Sometimes, what’s always been done isn’t the right thing to do

“I did then what I knew how to do. Now that I know better, I do better”

Maya Angelou, author

The quote has face validity in life. In this case, it has a critical application in medicine.

The specific topic is Stage III melanoma, when skin cancer has spread to the lymph nodes. The traditional standard of care has been surgical removal of the lymph nodes. Unfortunately, as a new paper from researchers at the University of Colorado shows, that surgery doesn’t improve life expectancy over other treatments and often introduces complications.

Now that we have immunotherapy, patients with Stage III melanoma do better without the surgery than they do with it.(1) Not only can immunotherapy alone solve the immediate challenge from skin cancer but it also reduces the chance of recurrence more than lymph surgery does. In addition to the risk involved in normal surgeries (infections, incomplete cancer removal, etc.), removal of the lymph nodes “has a 20% to 30% risk of permanent lymphedema, potentially harmful tissue swelling caused by an accumulation of protein-rich fluid that’s usually drained through the body’s lymphatic system.”(2)

The basic point is that there is a relatively new and much easier and safer alternative to surgery that produces better results. Immunotherapy works for several types of cancers and is reportedly much easier to endure than either surgery or chemo.(3)

The problem is that a lot of doctors are wedded to the old ways.

“It takes years to change people’s practice patterns. I still have conversations with community surgeons who treat melanoma, asking me, ‘Should I be doing these regional node dissections?’ even though this data has been out for five to 10 years now,” McCarter continues. “They’re afraid to give up what they used to do, and they’re afraid that they are doing a disservice to the patients or not giving them the best chance, when in reality, our understanding of cancer biology has evolved. We now have effective immunotherapy, which is overcoming some of the limitations of surgery while improving outcomes.”

Martin McCarter, MD and professor of surgical oncology at the CU School of Medicine (2)

Bottom line: The burden is on the patient to seek out second, third and perhaps fourth opinions on the correct course of treatment.

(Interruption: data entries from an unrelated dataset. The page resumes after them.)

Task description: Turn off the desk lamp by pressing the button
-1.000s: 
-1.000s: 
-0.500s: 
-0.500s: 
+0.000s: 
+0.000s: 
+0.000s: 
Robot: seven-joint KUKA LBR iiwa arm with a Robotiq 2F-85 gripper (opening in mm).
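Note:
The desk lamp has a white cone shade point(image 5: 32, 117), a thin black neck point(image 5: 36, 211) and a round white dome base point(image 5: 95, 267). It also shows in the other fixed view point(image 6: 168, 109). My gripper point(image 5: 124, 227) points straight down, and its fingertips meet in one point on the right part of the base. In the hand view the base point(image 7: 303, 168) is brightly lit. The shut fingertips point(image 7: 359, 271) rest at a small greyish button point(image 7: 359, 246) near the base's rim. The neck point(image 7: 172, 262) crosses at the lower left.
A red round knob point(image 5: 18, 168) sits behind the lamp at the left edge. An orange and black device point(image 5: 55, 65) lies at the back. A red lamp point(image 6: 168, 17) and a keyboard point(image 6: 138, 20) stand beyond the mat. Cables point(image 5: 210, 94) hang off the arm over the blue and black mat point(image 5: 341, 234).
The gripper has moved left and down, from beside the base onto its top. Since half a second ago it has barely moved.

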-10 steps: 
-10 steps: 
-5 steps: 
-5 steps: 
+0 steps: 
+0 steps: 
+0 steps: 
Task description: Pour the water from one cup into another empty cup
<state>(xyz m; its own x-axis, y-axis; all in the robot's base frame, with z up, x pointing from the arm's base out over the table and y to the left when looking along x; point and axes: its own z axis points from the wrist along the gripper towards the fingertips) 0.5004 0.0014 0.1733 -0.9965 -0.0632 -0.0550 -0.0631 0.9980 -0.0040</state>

If one doctor automatically recommends surgery, you will want to talk to someone else.

While immunotherapy is a “tried and true” form of treatment, it’s only been around for a few years, and a lot of medical practitioners aren’t fully informed about it. Inevitably, there are also a few who are motivated by the fees they get for performing surgery. You need to be your own advocate.

I had a somewhat related experience from just before the Covid epidemic. I have a heart issue. Upon flunking an EEG and stress test, my doctor referred me to a heart specialist. I spoke to the doctor by phone and he instructed me to go to a hospital the following Monday so that he could place some stents in me.

He never examined me before ordering the surgery. His first time seeing me would be on the operating table.

I was suspicious that the problem had a different source, and started asking questions instead of following his instructions. When I asked questions, he stopped taking my phone calls.

That was four or five years ago. The surgery never happened and I’m still here, having survived a couple of intense rounds with Covid-19, both Alpha and Omicron versions.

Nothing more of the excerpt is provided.